▶ [DIRECTIONS] Nothing below is to be printed except the lines between the line holding "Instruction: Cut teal" and the line holding "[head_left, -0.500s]", inclusive, each exactly as it appears.

====== SOURCE RECORDS ======

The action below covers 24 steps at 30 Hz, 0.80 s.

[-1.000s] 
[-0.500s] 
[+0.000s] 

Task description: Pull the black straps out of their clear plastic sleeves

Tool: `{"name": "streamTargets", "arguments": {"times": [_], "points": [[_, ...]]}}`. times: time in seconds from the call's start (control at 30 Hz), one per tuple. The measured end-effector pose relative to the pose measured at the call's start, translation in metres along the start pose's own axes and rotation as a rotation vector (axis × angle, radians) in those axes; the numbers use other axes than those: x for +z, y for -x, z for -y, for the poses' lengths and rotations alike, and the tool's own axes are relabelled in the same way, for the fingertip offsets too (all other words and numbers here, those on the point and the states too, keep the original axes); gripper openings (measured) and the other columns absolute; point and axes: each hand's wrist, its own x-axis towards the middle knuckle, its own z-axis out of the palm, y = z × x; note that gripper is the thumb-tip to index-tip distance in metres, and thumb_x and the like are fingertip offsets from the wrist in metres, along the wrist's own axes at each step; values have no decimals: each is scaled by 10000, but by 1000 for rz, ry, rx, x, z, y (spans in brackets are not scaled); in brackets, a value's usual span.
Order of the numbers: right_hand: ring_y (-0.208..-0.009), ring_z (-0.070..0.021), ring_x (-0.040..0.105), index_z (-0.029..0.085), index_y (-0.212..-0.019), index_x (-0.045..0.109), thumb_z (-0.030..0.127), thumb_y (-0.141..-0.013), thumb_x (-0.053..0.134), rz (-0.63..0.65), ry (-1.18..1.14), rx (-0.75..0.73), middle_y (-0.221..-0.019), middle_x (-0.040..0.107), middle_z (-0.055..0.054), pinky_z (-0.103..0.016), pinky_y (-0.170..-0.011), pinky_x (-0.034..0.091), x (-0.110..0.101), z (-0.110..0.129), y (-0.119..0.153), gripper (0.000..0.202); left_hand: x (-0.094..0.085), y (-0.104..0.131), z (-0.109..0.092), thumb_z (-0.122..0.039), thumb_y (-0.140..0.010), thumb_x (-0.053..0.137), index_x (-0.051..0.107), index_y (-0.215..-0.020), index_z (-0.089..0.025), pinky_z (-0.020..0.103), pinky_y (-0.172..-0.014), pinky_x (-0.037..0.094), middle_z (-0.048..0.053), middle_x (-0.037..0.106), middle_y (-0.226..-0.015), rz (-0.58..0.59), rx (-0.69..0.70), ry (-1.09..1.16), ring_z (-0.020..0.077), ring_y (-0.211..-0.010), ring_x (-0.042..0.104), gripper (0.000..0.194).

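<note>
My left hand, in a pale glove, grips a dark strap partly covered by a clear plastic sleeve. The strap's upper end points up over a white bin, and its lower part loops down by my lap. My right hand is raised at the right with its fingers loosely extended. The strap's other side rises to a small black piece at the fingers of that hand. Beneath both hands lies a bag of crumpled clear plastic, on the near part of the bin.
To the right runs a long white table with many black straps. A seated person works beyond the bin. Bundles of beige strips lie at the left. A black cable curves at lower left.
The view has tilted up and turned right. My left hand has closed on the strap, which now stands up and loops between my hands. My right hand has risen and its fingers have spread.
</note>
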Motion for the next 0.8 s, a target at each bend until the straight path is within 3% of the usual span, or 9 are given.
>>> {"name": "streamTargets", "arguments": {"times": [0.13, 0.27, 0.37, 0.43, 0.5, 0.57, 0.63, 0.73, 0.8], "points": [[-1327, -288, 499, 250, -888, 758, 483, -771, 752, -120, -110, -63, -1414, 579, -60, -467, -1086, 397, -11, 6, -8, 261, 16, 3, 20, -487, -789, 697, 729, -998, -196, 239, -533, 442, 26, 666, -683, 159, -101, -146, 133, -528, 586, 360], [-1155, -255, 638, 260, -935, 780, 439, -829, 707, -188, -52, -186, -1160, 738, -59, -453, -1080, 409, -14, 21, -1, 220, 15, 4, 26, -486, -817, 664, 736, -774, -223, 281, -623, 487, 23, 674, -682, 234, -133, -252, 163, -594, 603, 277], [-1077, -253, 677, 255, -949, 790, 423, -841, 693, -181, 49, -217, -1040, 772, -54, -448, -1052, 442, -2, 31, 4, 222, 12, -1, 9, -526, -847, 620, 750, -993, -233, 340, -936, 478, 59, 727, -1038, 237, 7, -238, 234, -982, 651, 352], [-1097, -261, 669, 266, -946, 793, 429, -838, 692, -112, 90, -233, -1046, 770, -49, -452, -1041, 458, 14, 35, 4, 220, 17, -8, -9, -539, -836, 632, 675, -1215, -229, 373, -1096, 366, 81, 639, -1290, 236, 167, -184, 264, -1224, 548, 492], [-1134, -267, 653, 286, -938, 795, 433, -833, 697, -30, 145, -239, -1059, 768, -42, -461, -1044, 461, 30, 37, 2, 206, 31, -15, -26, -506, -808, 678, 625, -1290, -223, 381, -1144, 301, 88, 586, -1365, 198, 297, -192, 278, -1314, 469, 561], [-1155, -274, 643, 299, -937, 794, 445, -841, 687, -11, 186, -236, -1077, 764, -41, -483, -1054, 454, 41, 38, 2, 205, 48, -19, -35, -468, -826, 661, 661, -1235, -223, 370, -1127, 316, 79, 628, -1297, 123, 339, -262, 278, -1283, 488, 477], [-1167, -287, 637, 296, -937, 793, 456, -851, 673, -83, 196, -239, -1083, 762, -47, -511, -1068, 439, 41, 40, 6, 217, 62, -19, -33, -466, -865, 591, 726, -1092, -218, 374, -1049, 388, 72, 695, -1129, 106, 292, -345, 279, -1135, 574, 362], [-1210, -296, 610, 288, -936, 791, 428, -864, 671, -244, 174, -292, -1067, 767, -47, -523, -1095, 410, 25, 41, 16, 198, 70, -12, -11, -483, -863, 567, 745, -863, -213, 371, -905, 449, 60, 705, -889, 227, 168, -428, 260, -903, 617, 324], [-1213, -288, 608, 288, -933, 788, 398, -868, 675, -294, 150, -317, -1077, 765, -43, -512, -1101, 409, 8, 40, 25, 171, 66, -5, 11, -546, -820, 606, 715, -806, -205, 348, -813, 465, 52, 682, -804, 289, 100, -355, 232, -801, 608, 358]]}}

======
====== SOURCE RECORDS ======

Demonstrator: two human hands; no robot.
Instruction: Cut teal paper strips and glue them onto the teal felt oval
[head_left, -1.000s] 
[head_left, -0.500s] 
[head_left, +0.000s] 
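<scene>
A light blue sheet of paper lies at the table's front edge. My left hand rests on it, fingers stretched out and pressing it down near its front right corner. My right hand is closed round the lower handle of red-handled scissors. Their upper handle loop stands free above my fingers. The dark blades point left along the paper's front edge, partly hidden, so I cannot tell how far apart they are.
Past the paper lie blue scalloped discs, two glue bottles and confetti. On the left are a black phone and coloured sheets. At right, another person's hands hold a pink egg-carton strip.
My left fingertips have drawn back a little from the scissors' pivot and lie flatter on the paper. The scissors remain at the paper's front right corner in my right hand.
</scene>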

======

▶ [REPLY]
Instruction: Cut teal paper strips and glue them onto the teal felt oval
[head_left, -1.000s] 
[head_left, -0.500s] 

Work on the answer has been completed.